**Problem requirements**. Below this sentence is a listing; return exactly its lines from the one with "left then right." to the one with "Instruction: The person", both kept, and nothing more.

-*-

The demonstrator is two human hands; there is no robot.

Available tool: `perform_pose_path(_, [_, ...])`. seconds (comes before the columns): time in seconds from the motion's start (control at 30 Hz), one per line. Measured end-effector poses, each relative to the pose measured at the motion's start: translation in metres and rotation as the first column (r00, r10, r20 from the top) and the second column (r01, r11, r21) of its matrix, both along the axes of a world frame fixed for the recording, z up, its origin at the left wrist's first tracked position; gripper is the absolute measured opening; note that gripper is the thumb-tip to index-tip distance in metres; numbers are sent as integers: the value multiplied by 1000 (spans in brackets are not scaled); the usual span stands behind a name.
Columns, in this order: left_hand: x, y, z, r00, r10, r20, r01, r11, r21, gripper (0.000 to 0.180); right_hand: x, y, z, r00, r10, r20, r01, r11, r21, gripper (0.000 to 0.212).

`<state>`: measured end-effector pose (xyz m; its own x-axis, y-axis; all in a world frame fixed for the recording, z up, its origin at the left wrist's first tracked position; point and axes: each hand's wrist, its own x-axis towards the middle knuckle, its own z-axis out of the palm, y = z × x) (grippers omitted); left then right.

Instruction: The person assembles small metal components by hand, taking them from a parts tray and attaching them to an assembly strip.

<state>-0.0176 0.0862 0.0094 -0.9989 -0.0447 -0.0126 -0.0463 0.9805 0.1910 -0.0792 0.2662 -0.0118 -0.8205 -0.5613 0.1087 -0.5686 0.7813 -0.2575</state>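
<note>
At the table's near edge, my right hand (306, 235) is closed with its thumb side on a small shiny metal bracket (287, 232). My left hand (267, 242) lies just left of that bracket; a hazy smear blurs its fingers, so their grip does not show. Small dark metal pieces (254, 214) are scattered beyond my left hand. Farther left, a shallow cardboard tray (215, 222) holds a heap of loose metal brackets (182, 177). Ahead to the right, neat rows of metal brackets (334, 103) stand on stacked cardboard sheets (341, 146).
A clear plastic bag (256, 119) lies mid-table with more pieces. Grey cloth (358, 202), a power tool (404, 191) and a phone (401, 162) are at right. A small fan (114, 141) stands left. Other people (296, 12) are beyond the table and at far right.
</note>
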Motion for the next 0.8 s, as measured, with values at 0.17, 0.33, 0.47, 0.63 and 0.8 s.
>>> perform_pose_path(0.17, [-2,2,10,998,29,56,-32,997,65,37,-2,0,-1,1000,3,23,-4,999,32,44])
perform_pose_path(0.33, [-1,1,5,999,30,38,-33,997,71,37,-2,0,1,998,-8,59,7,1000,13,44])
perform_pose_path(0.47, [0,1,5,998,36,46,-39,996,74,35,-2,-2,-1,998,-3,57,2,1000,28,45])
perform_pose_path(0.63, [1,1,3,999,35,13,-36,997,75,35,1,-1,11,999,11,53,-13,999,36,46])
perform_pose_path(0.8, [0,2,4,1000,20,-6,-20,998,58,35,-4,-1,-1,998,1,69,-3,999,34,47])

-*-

**Task solution**.
`<state>`: measured end-effector pose (xyz m; its own x-axis, y-axis; all in a world frame fixed for the recording, z up, its origin at the left wrist's first tracked position; point and axes: each hand's wrist, its own x-axis towards the middle knuckle, its own z-axis out of the palm, y = z × x) (grippers omitted); left then right.

Instruction: The person assembles small metal components by hand, taking them from a parts tray and attaching them to an assembly strip.

What appears above is the full answer.